Simulacra and Simulation
  • Jake
    July 7, 2009

    I would buy cds that looked like little records.

  • Swifteye(Aaron)
    July 7, 2009

    I wonder how cat feels having someone like girl who’s almost always talking up a storm without ever saying anything pleasant or amusing. If he’s anything like me he just pretends to listen.

  • RicterShale
    July 7, 2009

    They actually have those. I don’t know if I can put URL’s in these comments, here, but if you search for cd-r retro verbatim on Amazon you can find them.

  • C.
    July 7, 2009

    And certain pre-recorded releases (the Cowboy Bebop DVDs are among the most visible) are designed to look like records, which means less space to describe the particulars of the release.

  • C.
    July 7, 2009

    Oh, and RicterShale, you can put a URL in the website box on the form, resulting in a link appearing on your name.

  • truffle
    July 7, 2009

    It accelerated; the first I heard it was years ago from my parents’ old college D&D buddies. Then it was my mom, then every fuckin kid in my class. Let me be the dick to side with girl on this one.

  • Jonathan
    July 7, 2009

    I’ll be the dick that makes fun of Girl for having a cellphone.

  • Cloud
    July 7, 2009

    I definitely use a typewriter font on my computer.

  • Ross Hershberger
    July 7, 2009

    You can buy a digital audio processor that ads hiss, pops, clicks and scratches to your CDs for that vintage sound. I sorta like that idea.

  • Sum of Chemicals
    July 7, 2009

    I say better a fake analog ring than a song.

  • Daniel
    July 7, 2009

    http://en.wikipedia.org/wiki/Skeuomorph

  • John K
    July 7, 2009

    you know, I never thought of it, but you are dead on that technology is really bad at imitating old tech.

  • Luke S
    July 7, 2009

    This has always been a discussion that I’ve liked in this comic. Girl would do well in an architectural theory class. Trust me, I think I’ve had this conversation about 1000 times in my academic career so far…

  • &rew
    July 7, 2009

    The idea of a hyperreal hyperrring makes me giggle. I just wish I could roll my tongue well enough to pronounce it.

  • felix
    July 7, 2009

    We already associate the analogue ring with a telephone, so it makes sense to keep using it, especially to people who don’t see the point in learning a new sound just because a new technology has come along to produce that sound.
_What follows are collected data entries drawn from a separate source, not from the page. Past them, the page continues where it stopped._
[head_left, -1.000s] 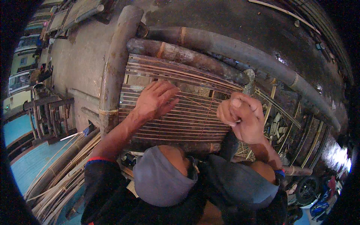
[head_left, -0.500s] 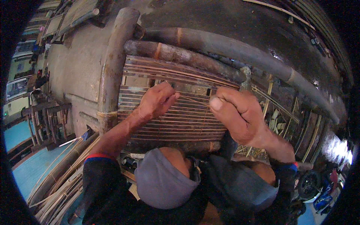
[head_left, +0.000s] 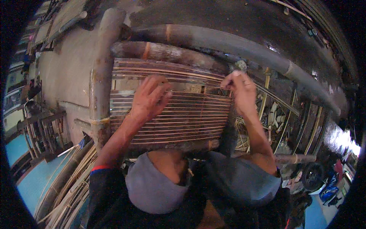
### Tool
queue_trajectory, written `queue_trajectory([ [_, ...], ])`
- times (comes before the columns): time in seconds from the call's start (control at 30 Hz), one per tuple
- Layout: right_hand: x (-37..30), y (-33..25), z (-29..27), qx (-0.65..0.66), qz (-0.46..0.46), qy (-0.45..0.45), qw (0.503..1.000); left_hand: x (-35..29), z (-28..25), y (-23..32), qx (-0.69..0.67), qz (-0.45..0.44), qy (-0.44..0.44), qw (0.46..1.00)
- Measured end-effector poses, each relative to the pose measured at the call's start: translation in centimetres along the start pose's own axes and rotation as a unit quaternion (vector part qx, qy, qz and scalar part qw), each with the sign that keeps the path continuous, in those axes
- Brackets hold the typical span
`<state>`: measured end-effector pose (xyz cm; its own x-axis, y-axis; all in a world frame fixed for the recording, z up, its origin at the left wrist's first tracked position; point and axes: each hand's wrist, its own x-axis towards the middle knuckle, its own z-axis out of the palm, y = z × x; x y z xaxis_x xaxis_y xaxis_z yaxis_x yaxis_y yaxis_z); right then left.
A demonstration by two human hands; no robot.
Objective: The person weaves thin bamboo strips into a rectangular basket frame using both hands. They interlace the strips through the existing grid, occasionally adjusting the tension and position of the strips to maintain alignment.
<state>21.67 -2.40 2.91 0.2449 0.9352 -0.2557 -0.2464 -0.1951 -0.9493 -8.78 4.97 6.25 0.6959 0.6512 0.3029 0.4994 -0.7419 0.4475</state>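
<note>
A panel of thin bamboo strips [head_left: 179, 118] spans a bamboo frame before me, with fine cross threads binding the strips. Over its left part is my left hand [head_left: 150, 95], its fingers apart and slightly blurred, near a wider gap between the strips. My right hand [head_left: 242, 86] is at the panel's far right edge, fingers bent together by the strip ends; what they pinch is too small to make out. Beyond both hands lies a thick bamboo roller [head_left: 179, 53], beside a left bamboo post [head_left: 101, 72].
A long bamboo pole [head_left: 228, 42] crosses behind the roller. Split bamboo strips [head_left: 72, 187] lie in a bundle at lower left, near a wooden rack [head_left: 44, 133]. Offcuts [head_left: 272, 118] litter the ground at right, with a black wheel [head_left: 313, 177] farther off.
My right hand has moved away from me to the panel's far right edge. My left hand's fingers have spread from a pinch. The view has shifted slightly.
</note>
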Motion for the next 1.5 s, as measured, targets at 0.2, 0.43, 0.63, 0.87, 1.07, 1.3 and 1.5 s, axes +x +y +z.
queue_trajectory([
  [0.2,-1.7,10.2,-2.4,-0.468,-0.253,0.033,0.846,-1.0,-1.8,-0.1,0.173,-0.071,-0.005,0.982],
  [0.43,-1.8,10.9,-1.9,-0.480,-0.234,0.007,0.845,-1.4,-2.9,-0.1,0.208,-0.111,-0.034,0.971],
  [0.63,-2.7,10.6,-1.2,-0.444,-0.236,0.034,0.864,-0.7,-3.3,-0.7,0.234,-0.087,-0.077,0.965],
  [0.87,-1.8,11.2,-2.2,-0.449,-0.229,-0.005,0.864,-0.9,-3.9,-2.2,0.177,-0.127,-0.147,0.965],
  [1.07,-1.5,11.7,-2.0,-0.419,-0.193,0.002,0.887,-1.1,-4.2,-1.2,0.212,-0.107,-0.150,0.960],
  [1.3,-0.5,9.8,-3.3,-0.363,-0.082,-0.061,0.926,-1.8,-3.4,-1.7,0.213,-0.083,-0.096,0.969],
  [1.5,-1.6,12.9,-3.5,-0.352,-0.154,-0.026,0.923,0.3,-2.4,1.0,0.278,-0.084,-0.112,0.950],
])
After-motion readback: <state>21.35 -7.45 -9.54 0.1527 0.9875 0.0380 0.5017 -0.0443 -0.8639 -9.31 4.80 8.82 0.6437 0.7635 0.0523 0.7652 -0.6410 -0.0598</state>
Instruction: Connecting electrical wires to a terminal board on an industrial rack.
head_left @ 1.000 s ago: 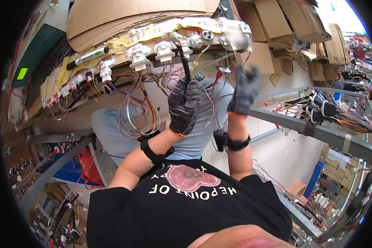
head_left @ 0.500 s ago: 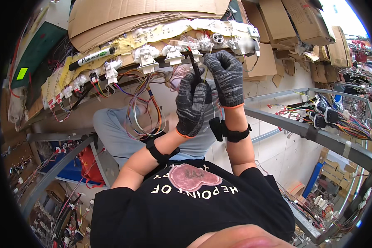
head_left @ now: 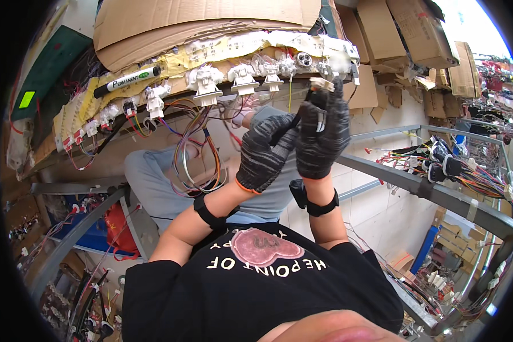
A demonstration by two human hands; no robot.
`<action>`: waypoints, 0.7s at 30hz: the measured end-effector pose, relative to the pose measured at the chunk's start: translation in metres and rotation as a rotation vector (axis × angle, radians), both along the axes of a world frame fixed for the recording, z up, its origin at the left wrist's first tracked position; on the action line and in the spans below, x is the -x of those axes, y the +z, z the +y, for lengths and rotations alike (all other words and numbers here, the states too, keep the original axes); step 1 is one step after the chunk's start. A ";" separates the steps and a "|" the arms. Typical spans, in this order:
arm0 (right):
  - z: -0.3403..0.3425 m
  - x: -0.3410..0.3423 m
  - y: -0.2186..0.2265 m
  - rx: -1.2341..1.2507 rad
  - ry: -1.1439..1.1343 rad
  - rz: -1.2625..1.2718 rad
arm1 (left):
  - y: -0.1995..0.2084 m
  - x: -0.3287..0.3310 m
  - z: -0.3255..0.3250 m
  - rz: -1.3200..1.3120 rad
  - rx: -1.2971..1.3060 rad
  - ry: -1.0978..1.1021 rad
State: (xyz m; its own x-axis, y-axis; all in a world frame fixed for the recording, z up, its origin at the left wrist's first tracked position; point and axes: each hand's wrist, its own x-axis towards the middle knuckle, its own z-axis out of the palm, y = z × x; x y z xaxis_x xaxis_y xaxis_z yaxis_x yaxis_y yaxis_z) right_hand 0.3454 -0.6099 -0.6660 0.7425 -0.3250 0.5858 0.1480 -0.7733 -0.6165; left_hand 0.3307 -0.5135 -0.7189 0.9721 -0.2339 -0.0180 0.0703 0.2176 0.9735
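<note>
Directions read from the middle of the view, 12 at the top edge. Just off centre toward 1, a left hand (head_left: 268, 151) in a grey knitted glove, fingers curled closed around a black cable (head_left: 284, 132). At 2, close beside the left, a right hand (head_left: 323, 128) in a matching glove, partly closed at the cable's far end; hard to tell exactly how its fingers press. At 1, by the right fingertips, a small pale connector (head_left: 322, 84) on that end, just short of the bench (head_left: 182, 61) and its yellow and white tape.

Across the top, from 10 round to 1, the same bench. At 10, lying on it, a black-and-white marker (head_left: 127, 81); at 11, along the near edge, a white plug housing (head_left: 205, 85); near 1, hanging down, a yellow-green wire (head_left: 290, 94). Between 9 and 10, below the edge, a looped bundle of coloured wires (head_left: 195, 123). At 9, light blue trousers (head_left: 154, 179); at 8, a red bag (head_left: 118, 231). At 3, a grey metal frame (head_left: 383, 172) with wiring laid over it. Between 1 and 2, beyond the bench, cardboard boxes (head_left: 382, 34). At 6, a black shirt (head_left: 256, 296).
</note>
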 end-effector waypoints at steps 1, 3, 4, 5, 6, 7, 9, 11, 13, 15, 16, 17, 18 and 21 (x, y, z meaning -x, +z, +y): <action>-0.003 -0.001 -0.005 0.083 0.021 -0.047 | 0.001 -0.004 -0.003 -0.143 -0.096 0.016; 0.005 -0.006 0.002 0.058 0.047 -0.057 | 0.002 -0.010 -0.005 -0.286 -0.193 0.036; 0.004 -0.009 0.000 0.058 0.051 -0.058 | 0.002 -0.013 -0.004 -0.366 -0.293 -0.008; 0.000 -0.016 -0.003 0.140 0.007 -0.047 | 0.003 -0.016 -0.004 -0.445 -0.394 -0.052; -0.005 -0.023 -0.007 0.225 -0.040 -0.035 | 0.005 -0.018 -0.004 -0.525 -0.491 -0.099; -0.013 -0.029 -0.018 0.216 -0.037 -0.078 | 0.008 -0.019 -0.003 -0.513 -0.528 -0.132; -0.023 -0.032 -0.028 0.085 -0.041 0.044 | 0.017 -0.022 -0.002 -0.410 -0.442 -0.196; -0.031 -0.035 -0.030 -0.019 -0.014 0.146 | 0.016 -0.021 -0.001 -0.233 -0.323 -0.271; -0.036 -0.040 -0.031 0.091 0.029 0.116 | 0.018 -0.019 -0.001 -0.147 -0.218 -0.274; -0.046 -0.054 -0.029 0.641 0.052 -0.094 | 0.023 -0.021 0.001 -0.063 -0.111 -0.279; -0.044 -0.053 -0.027 0.643 0.052 -0.094 | 0.028 -0.024 0.003 -0.041 -0.113 -0.322; -0.040 -0.049 -0.024 -0.148 0.103 0.073 | 0.031 -0.026 0.005 -0.020 -0.115 -0.366; -0.034 -0.050 -0.017 -0.941 0.147 0.240 | 0.030 -0.026 0.005 -0.018 -0.112 -0.360; -0.032 -0.053 -0.015 -0.871 0.101 0.302 | 0.022 -0.024 0.003 -0.167 -0.072 -0.272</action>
State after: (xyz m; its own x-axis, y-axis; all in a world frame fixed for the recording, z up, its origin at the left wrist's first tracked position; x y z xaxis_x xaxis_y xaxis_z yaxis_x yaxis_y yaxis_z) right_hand 0.3986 -0.6418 -0.6808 0.8725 -0.4852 -0.0574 -0.0721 -0.0116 -0.9973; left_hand 0.3551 -0.5109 -0.6964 0.8649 -0.4895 0.1111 -0.0458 0.1434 0.9886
    Also, the typeface for this comment box is Courier New, i.e. a monospaced typewriter font. SO ha.

  • Jake
    July 7, 2009

    Googled “cd-r retro,” and this was the first result.

    http://www.switched.com/2009/01/15/floppy-cd-r-retro-looks-meet-modern-functionality/

    so cool~

  • Stephen Leggatt
    July 7, 2009

    For what it is worth — tableaux takes an a. I feel that Girl knows that. That is, as currently spelt, she is mispronouncing the word as tab-leuh rather than as tab-lo. She isn’t the type to do that. Is she?

  • tubejay
    July 7, 2009

    “this might be a while.” best line in this comic ever.
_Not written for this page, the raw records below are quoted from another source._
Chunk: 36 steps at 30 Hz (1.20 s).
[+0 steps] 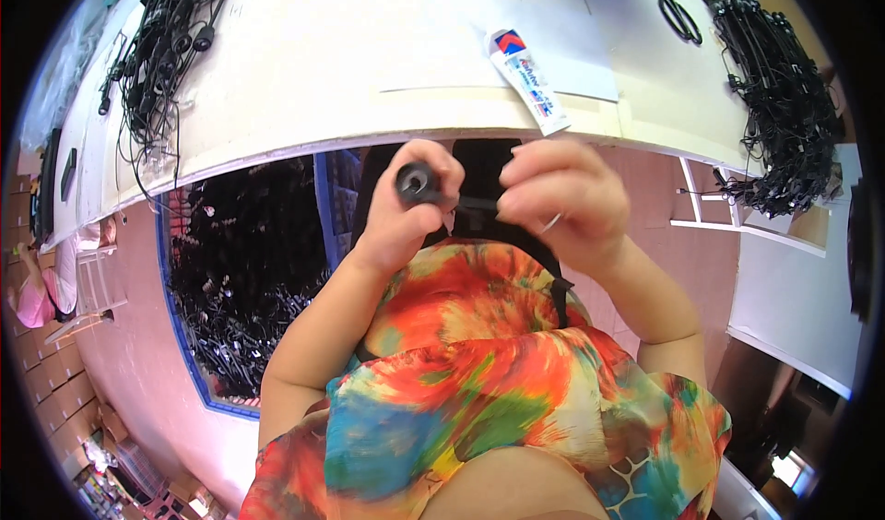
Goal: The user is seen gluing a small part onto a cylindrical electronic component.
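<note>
The fingers of the left hand (pixel 396 227) are closed around a black cylindrical socket (pixel 418 183), before the white tabletop (pixel 323 59). The right hand (pixel 573 199) is curled; whether it clamps something, I cannot tell. Beyond lies a squeeze tube (pixel 531 82).

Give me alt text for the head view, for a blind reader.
A person's left hand holds a black cylindrical part; the right hand is close beside it. Beyond, a white tube lies on a white table between black cable bundles.
</note>
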Tool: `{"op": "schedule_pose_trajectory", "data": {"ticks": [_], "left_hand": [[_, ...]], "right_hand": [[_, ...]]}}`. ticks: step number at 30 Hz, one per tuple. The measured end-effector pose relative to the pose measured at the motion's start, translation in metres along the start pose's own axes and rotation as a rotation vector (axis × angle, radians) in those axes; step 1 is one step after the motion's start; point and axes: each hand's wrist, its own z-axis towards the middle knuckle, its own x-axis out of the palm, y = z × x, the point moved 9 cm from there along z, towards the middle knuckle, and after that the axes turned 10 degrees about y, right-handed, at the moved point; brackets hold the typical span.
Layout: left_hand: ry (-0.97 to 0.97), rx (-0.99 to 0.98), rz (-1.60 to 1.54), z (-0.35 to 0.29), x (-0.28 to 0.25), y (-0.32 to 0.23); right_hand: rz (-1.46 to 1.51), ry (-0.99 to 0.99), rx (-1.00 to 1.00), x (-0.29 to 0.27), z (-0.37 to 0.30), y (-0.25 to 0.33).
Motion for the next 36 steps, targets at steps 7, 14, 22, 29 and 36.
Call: {"op": "schedule_pose_trajectory", "data": {"ticks": [7,14,22,29,36], "left_hand": [[0.135,0.051,0.001,0.004,0.03,-0.029],[-0.109,-0.071,0.249,0.015,0.023,-0.049],[-0.26,-0.176,0.49,0.011,-0.002,-0.048],[-0.307,-0.201,0.514,0.006,-0.004,-0.051],[-0.249,-0.275,0.612,-0.005,-0.003,-0.046]], "right_hand": [[-0.494,0.148,-0.269,0.021,0.004,0.024],[-0.666,-0.029,0.378,-0.052,0.044,-0.068],[-0.34,0.024,0.439,-0.023,0.048,-0.067],[-0.152,-0.074,0.247,0.018,0.023,-0.033],[-0.345,-0.045,0.134,0.03,0.019,-0.022]]}}
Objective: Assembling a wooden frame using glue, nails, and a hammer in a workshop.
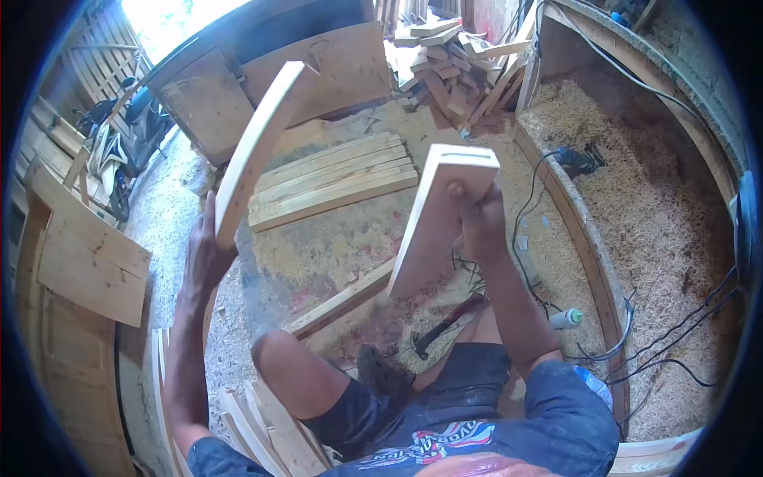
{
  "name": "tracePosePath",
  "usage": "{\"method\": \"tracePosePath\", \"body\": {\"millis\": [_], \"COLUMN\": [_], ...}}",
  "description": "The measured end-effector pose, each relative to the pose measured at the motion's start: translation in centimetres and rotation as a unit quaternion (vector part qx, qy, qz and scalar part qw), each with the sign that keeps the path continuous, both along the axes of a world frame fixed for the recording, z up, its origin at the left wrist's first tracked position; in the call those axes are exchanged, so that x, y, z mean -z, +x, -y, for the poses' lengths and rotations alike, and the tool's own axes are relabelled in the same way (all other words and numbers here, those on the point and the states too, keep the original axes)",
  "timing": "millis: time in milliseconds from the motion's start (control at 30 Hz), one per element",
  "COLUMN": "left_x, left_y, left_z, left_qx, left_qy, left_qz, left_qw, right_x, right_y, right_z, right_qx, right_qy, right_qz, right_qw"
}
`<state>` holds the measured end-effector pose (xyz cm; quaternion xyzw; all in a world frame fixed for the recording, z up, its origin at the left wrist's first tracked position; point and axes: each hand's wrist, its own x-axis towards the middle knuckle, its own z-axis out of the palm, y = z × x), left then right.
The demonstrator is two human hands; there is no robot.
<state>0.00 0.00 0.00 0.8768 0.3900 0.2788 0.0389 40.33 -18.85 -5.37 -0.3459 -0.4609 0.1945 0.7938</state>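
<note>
My left hand [208,253] is closed around the lower end of a pale wooden plank [258,151], which tilts up and away to the right. At the right, my right hand [482,225] grips a wide wooden board [433,230] near its upper end. A narrow slot shows in that end, and the board slants down toward the floor. The two pieces are held apart. Below them a wooden beam [342,300] lies on the floor, and a hammer [449,326] rests between my legs.
Several planks [334,181] lie side by side ahead. A wood pile [449,67] stands at the back, beside a wooden cabinet [318,75]. Shavings [636,238] fill the right side behind a low wooden edge [568,207]. Cables [668,362] and a bottle [566,319] lie near my right arm.
</note>
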Motion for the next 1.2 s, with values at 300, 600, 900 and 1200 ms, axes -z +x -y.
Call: {"method": "tracePosePath", "body": {"millis": [300,600,900,1200], "left_x": [2.0,4.0,-1.1,0.6], "left_y": [-4.6,-5.1,10.8,12.8], "left_z": [16.3,18.1,13.4,13.0], "left_qx": [-0.058,-0.022,0.058,-0.015], "left_qy": [0.227,0.132,-0.311,-0.238], "left_qz": [-0.196,-0.121,-0.200,-0.209], "left_qw": [0.952,0.984,0.927,0.948], "right_x": [-2.2,4.9,5.5,15.8], "right_y": [-3.1,-4.8,-5.5,-2.2], "right_z": [0.1,-2.4,-1.1,0.5], "right_qx": [-0.272,-0.267,-0.298,-0.293], "right_qy": [-0.156,0.009,-0.028,-0.201], "right_qz": [0.022,0.225,0.216,-0.078], "right_qw": [0.949,0.937,0.929,0.931]}}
    girl is impossible to please sometimes. here she is talking about how new is better than old. if cat made the same argument, girl would counter that “new” is really just recycled versions of old things, that “new” is hype- and with disgust for anyone that didn’t realize something that obvious. but the great thing about cat and girl is they’re both ridiculous, and clearly love each other anyway is some kind of unlikely (but possible) friendship. i’ve got friends like cat, they’re mental. and i probably deserve them.

  • TED
    July 7, 2009

    I have a horse head on my car, but it’s okay, it’s a Mustang.

  • A
    July 7, 2009

    Baudrillard! Dorothy, you pwn my <3.

  • Man_of_Stijl
    July 7, 2009

    A more apt question would be: Do you still use a typewriter’s keyboard layout on your computer?

    The answer of course is yes, you do. The seemingly anachonistic features of modern technology are not the zombified remains of its predecessor but the heritage that’s been passed down from its parents. That’s one thing that scifi constantly gets wrong about The Future; it’s not created whole-cloth by each new generation but deeply rooted in the vocabulary of the past. A cellphone goes ring. A digital camera goes click. A keyboard starts with q and ends in m. Flying cars will probably have Park, Neutral and Drive.

    Anyway it’s better than hearing a garbled tinny recording of whatever inescapable, clamarous pop tune is popular this week, right?

    I love this comic! So smart. It always leaves me thinking about somethin’.

  • Man_of_Stijl
    July 7, 2009

    Okay okay okay, I need to read the previous comments before adding my two cents to the midden.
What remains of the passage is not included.